##### Task data #####

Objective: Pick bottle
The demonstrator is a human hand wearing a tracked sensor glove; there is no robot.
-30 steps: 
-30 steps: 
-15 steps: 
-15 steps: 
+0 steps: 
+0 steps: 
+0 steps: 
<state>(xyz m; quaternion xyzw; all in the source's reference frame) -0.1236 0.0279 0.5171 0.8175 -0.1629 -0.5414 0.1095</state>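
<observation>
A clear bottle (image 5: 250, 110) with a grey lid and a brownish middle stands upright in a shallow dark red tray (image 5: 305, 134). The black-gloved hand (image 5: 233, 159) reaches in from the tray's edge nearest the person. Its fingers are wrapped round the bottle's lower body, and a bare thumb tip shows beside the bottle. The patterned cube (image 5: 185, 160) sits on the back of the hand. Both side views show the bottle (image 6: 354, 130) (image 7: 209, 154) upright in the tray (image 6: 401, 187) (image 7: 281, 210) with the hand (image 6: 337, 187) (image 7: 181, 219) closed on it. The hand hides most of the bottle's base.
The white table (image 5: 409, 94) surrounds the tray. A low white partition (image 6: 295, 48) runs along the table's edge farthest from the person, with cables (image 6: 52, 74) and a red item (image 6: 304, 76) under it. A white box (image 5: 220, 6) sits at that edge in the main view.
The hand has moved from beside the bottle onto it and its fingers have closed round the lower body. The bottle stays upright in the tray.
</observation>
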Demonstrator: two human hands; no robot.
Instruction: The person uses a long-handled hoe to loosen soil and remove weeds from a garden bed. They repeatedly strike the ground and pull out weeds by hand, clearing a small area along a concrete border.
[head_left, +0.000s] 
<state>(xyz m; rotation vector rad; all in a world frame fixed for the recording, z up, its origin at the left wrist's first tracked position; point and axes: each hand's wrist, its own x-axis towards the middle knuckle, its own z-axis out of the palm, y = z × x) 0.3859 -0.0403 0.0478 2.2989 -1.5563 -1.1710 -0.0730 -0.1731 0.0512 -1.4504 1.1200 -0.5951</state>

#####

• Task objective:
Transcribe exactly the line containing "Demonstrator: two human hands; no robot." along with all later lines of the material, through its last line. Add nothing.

• Final answer:
Demonstrator: two human hands; no robot.
Instruction: The person uses a long-handled hoe to loosen soil and remove weeds from a garden bed. They repeatedly strike the ground and pull out weeds by hand, clearing a small area along a concrete border.
[head_left, +0.000s] 
<state>(xyz m; rotation vector rad; all in a world frame fixed for the recording, z up, its origin at the left wrist's first tracked position; point and axes: each hand's wrist, its own x-axis towards the middle knuckle, its own z-axis out of the palm, y = z × x) 0.3859 -0.0403 0.0478 2.2989 -1.5563 -1.1710 -0.0730 -0.1731 0.0512 -1.4504 1.1200 -0.5951</state>

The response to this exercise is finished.